The difference between the maximum conceivable revenue for a state of nature and the
actual revenue realized for the specific action chosen is defined as an opportunity loss.
Opportunity cost represent the potential benefit that one misses out on when choosing an
alternative over another. Opportunity losses are computed for each possible condition of
nature separately and is inextricably linked with notion that every decision requires a
trade-off. Therefore, for any state of nature, compute opportunity loss for every option
available and determine the differential amongst the maximum payoff and payout for each
set up of action for that state of nature. The conditional opportunity loss is also referred
to as the opportunity loss for every plan of action. The expected monetary value (EMV)

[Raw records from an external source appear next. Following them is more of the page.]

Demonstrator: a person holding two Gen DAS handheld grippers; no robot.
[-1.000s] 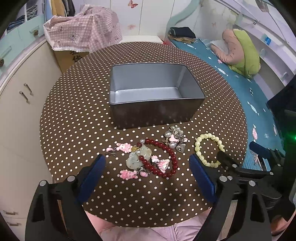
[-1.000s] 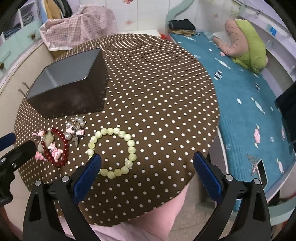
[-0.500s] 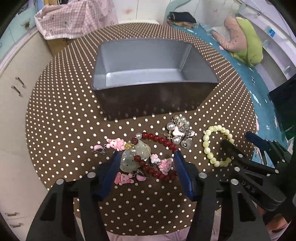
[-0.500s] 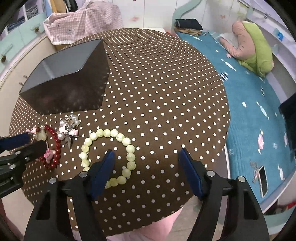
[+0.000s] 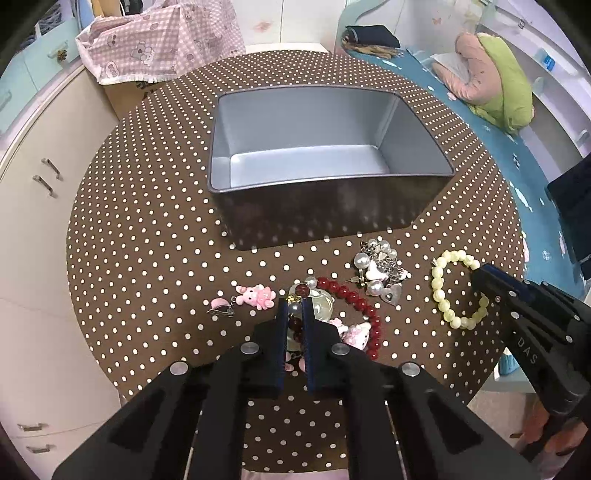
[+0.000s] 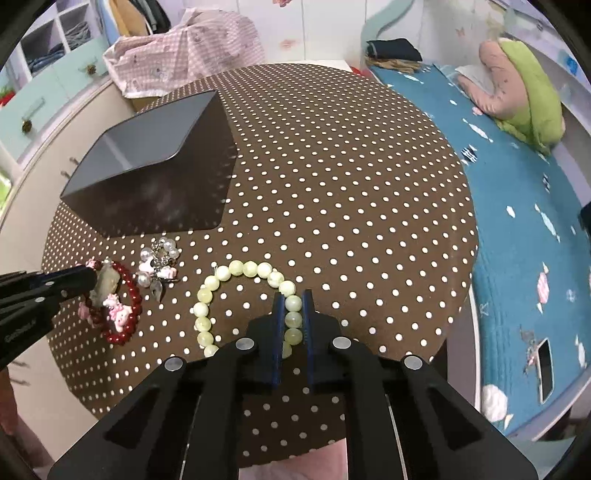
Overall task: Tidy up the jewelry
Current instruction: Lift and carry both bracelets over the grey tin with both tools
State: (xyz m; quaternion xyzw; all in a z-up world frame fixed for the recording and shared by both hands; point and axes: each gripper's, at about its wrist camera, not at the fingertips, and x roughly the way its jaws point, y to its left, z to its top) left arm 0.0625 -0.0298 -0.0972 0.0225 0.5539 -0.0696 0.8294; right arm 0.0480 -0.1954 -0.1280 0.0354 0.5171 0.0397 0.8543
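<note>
Both sets of jaws wide apart a second ago; just been closing since. Left gripper (image 5: 294,314) now clamped on the red bead bracelet (image 5: 354,299) at its near-left arc, beside the pale jade pendant (image 5: 321,306). Right gripper (image 6: 293,306) clenched on the pale green bead bracelet (image 6: 236,295), three beads showing between the pads. Both bracelets lying on the cloth.

Count: two bracelets, one pearl-and-charm cluster (image 5: 378,277), one pink rabbit charm (image 5: 256,295) lying apart to the left, more pink charms tangled in the red strand, number unclear. One grey metal tin (image 5: 317,225) behind the jewelry, open, nothing visible inside.

Round table, brown cloth with white dots (image 6: 351,184). Cream cabinet (image 5: 37,221) left, pink checked fabric (image 5: 162,33) beyond, teal bed (image 6: 517,221) right.
</note>
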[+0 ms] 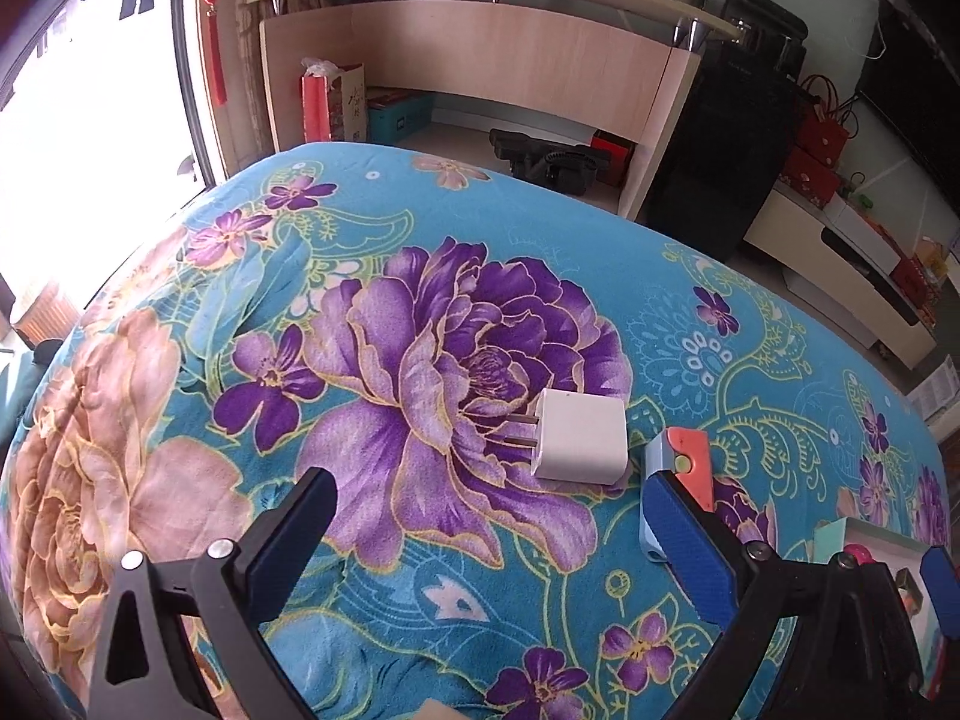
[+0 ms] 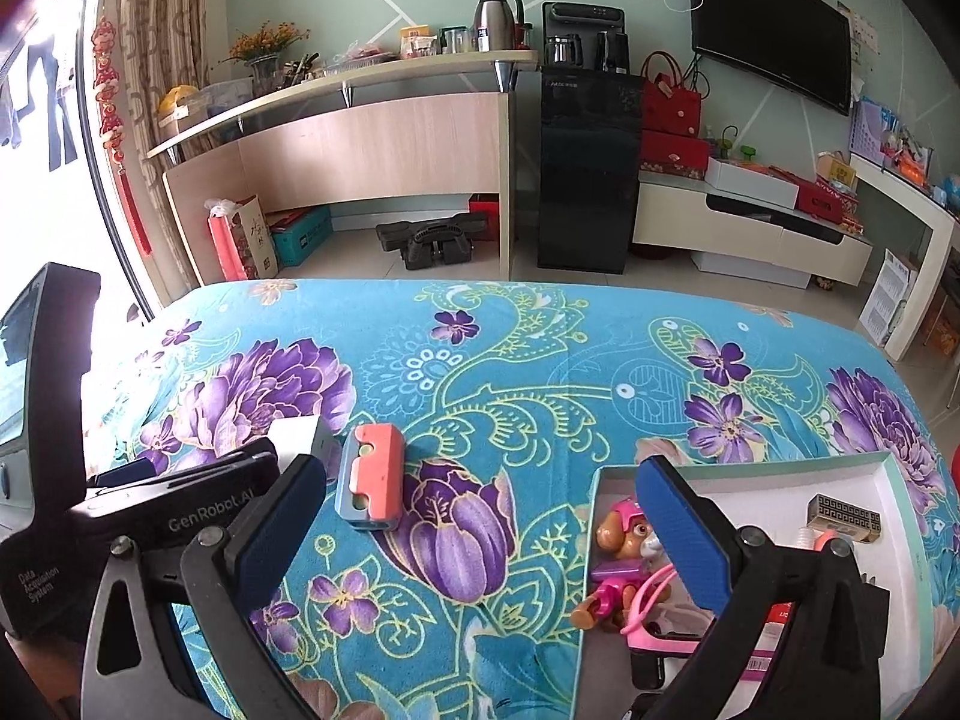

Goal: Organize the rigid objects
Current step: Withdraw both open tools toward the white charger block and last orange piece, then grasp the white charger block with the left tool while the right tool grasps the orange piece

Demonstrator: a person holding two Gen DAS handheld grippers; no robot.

for every plan of events can be calculated using the rewards and prospects of various
natural occurrences.
Decision_Science_Assignment_Sep_2022
Source: https://www.investopedia.com/terms/o/opportunitycost.asp
A decision tree is a structured diagram like a graph that illustrates any potential outcome
for a given input using a branching mechanism. Decision trees can be hand-drawn or
generated using a graphics application or specialist software. Whenever a panel wants to
evaluate and make a judgement from various alternatives, decision trees can help
concentrate onh the debate. It could be used to portray conclusions and decision making
graphically and unambiguously. It employs a decision-tree-like model, asit suggests in the
name itself. A decision tree diagram is a form of flowchart that lays down the following
routes of events available to simplify decision-making. Decision trees also depict the
various results of each plan of events. Decision trees are fantastic techniques for assisting
you in deciding amongst multiple options. They give an efficacious structure for laying out
choices and investigating the potential results of those alternatives. Decision trees are
built by iteratively assessing distinctive aspects and using the trait that optimally separates
the information at every node.
Decision_Science_Assignment_Sep_2022
Source: https://www.kdnuggets.com/2020/01/decision-tree-algorithm-explained.html
The EMV for a specific course of action is calculated as the weighted average pay off, which
is the aggregate of the payoff for each permutation of paths and states of nature multiplied
by the likelihood of an event occurrence of each result. The expected monetary value
(EMV) for every plan of events can be calculated using the rewards and possibilities of
various natural occurrences. The EMV analysis is usually mapped out using a decision tree
to represent the different option for a specific course of action. EMV helps to quantify and
compare risks in different aspects of the project.
Formula:
Opportunity loss is the reduction suffered as a result of failing to choose the greatest
potential plan of events or technique. This choice category depends on the loss of an
opportunity or regret. The sum of money wasted due to not selecting the greatest option
in a particular condition of nature is referred to as opportunity loss or regret. The minimax
regret criterion uses the opportunity loss table to discover the option that minimises the
maximum opportunity loss in each alternatives.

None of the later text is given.